▸ ACTIVITY: Transcribe the full listing with no word altered.

▸ RECORDED DATA:
= Beginning of Section =

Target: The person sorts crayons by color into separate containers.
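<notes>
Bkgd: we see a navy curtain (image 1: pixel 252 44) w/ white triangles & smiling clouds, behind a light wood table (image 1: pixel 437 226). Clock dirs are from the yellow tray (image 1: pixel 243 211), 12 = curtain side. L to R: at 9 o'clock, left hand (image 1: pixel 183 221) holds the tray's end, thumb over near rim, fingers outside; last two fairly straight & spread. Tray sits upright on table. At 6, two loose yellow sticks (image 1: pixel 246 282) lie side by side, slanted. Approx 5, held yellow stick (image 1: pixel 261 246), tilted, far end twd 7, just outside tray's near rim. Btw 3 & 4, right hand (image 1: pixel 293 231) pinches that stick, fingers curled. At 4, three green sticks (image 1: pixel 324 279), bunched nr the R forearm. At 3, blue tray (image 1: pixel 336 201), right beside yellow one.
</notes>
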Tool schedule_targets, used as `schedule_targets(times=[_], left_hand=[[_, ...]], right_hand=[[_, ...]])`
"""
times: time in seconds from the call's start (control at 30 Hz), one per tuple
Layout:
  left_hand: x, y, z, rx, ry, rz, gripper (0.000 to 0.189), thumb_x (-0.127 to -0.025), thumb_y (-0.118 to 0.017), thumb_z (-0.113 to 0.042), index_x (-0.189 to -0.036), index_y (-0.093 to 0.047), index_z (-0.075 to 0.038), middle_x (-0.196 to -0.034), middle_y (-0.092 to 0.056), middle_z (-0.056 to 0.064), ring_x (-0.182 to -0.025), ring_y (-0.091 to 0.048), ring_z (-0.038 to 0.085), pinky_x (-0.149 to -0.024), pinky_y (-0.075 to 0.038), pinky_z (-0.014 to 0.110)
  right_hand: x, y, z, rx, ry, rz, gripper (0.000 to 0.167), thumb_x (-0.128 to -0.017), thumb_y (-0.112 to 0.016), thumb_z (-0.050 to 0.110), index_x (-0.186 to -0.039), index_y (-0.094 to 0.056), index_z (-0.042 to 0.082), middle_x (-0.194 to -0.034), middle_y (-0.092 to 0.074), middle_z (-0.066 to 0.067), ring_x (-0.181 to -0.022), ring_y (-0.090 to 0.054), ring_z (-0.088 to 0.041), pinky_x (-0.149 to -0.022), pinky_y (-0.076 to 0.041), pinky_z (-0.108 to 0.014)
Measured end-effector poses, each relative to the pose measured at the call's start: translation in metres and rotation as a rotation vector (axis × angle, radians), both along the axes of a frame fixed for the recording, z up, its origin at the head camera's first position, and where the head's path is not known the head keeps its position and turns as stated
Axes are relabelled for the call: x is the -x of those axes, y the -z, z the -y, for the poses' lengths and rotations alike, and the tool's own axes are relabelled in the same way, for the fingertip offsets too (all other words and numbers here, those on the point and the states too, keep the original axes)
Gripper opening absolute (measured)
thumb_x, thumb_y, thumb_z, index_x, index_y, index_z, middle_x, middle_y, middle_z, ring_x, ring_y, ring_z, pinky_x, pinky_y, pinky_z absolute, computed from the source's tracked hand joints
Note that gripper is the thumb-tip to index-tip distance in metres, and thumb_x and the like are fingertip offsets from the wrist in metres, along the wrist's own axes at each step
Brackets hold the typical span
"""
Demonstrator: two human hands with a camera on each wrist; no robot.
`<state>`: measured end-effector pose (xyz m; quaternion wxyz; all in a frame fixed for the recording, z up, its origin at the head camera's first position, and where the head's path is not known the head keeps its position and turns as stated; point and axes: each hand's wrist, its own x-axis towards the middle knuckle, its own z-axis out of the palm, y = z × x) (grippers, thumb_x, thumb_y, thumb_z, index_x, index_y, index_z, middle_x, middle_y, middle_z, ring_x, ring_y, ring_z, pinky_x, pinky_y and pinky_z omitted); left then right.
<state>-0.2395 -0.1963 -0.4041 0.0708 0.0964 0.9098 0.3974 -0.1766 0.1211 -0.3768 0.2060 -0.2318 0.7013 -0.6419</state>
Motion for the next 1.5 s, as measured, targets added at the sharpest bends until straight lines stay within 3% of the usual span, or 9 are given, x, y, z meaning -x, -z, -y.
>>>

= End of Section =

▸ TASK RESPONSE:
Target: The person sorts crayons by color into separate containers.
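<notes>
Bkgd: we see a navy curtain (image 1: pixel 252 44) w/ white triangles & smiling clouds, behind a light wood table (image 1: pixel 437 226). Clock dirs are from the yellow tray (image 1: pixel 243 211), 12 = curtain side. L to R: at 9 o'clock, left hand (image 1: pixel 183 221) holds the tray's end, thumb over near rim, fingers outside; last two fairly straight & spread. Tray sits upright on table. At 6, two loose yellow sticks (image 1: pixel 246 282) lie side by side, slanted. Approx 5, held yellow stick (image 1: pixel 261 246), tilted, far end twd 7, just outside tray's near rim. Btw 3 & 4, right hand (image 1: pixel 293 231) pinches that stick, fingers curled. At 4, three green sticks (image 1: pixel 324 279), bunched nr the R forearm. At 3, blue tray (image 1: pixel 336 201), right beside yellow one.
</notes>
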Tool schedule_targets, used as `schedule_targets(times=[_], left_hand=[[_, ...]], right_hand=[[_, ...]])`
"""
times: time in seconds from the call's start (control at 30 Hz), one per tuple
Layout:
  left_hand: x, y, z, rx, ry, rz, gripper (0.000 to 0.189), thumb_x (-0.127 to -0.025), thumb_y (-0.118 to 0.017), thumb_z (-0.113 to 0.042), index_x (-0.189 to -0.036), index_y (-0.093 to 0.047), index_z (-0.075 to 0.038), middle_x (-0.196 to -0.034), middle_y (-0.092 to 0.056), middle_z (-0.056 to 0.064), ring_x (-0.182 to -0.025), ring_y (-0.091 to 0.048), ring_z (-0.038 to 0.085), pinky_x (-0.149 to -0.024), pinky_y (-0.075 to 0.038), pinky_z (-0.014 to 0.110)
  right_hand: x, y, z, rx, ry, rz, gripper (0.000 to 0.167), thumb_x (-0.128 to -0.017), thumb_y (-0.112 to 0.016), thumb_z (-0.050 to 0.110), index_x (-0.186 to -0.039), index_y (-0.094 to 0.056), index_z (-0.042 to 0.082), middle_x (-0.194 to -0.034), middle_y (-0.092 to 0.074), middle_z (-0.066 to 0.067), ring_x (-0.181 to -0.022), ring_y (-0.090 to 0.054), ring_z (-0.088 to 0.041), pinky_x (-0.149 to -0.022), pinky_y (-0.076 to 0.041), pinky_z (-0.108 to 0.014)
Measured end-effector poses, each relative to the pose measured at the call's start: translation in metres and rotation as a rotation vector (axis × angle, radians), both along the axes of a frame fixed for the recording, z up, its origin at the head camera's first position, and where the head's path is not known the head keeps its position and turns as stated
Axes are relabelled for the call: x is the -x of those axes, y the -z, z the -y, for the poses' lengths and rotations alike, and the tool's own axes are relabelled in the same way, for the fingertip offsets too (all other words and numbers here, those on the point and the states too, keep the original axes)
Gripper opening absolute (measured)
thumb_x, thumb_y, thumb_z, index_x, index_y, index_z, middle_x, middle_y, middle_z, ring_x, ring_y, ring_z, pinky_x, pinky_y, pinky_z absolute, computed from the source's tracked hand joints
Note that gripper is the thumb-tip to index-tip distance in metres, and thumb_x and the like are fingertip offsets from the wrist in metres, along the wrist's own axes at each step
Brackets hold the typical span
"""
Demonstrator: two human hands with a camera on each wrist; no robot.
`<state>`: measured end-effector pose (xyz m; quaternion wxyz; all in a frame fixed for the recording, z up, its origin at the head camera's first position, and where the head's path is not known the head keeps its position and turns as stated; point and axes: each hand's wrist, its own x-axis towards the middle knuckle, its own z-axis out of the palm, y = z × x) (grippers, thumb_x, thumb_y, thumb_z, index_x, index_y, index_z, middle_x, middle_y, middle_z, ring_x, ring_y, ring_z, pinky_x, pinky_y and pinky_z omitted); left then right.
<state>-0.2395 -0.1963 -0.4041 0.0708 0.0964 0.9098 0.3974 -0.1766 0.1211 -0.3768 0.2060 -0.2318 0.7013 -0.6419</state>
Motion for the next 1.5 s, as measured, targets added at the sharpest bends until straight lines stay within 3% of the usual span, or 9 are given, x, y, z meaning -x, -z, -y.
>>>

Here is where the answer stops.